Because no one will write an unauthorized biography about Emmy-winning actor and comedian Chris Elliott, he has done it himself. Listener, you’re hereby warned that much of this book will be disturbing. The Guy Under the Sheets is a behind-the-scenes memoir so personal, so provocative, that Elliott nearly sued himself to halt publication: the most shocking revelation, corroborated by numerous unnamed sources, is that Elliott is not the absurdist comedian that Rolling Stone once called “a genius.” In fact, he’s a slightly dim-witted no-talent from a celebrity family who managed to convince a whole generation of disillusioned youth that he was funny.
Few have seen his dark side: a ghastly childhood spent on Manhattan’s posh Upper East Side; a torrid first love affair with Lee Radziwill; a torrid second one with Kathie Lee Gifford; his first job dismembering bodies for the Mob; and countless episodes from the life of a mediocre artist who somehow faked his way to the top — of semi-moderate fame and fortune.

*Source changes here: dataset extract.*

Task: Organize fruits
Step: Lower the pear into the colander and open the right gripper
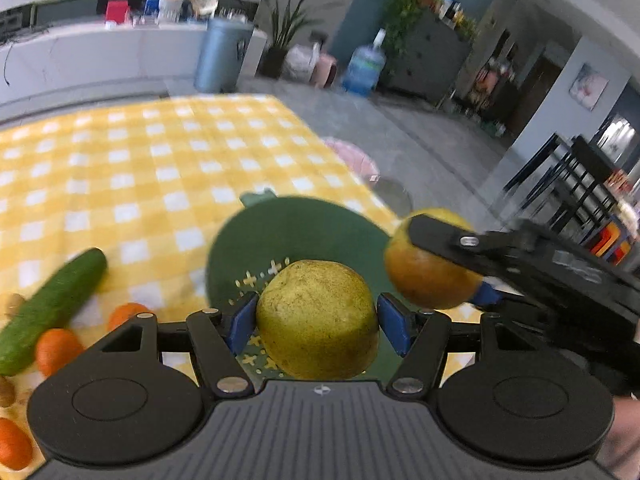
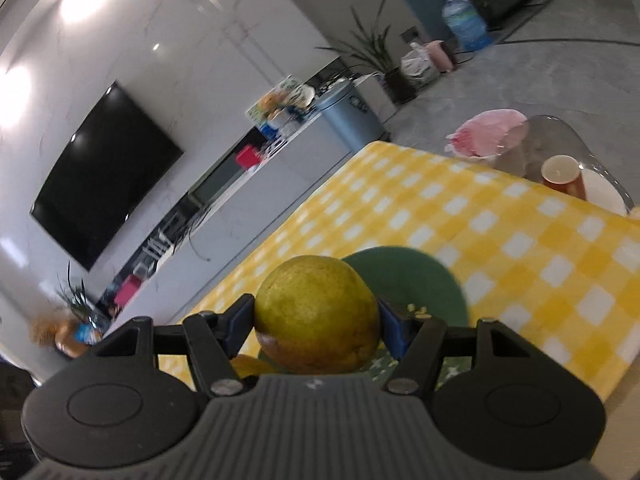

But seriously, Elliott is a brilliantly comic bestselling writer — and while there is plenty of fictional fun in The Guy Under the Sheets, also woven throughout are wonderful real-life anecdotes, including Elliott’s start at Late Night with David Letterman alongside Andy Kaufman, his work in films from Groundhog Day to Cabin Boy, and much more. If the author does not prevail in his lawsuit, this book is bound to delight many new listeners and loyal fans alike.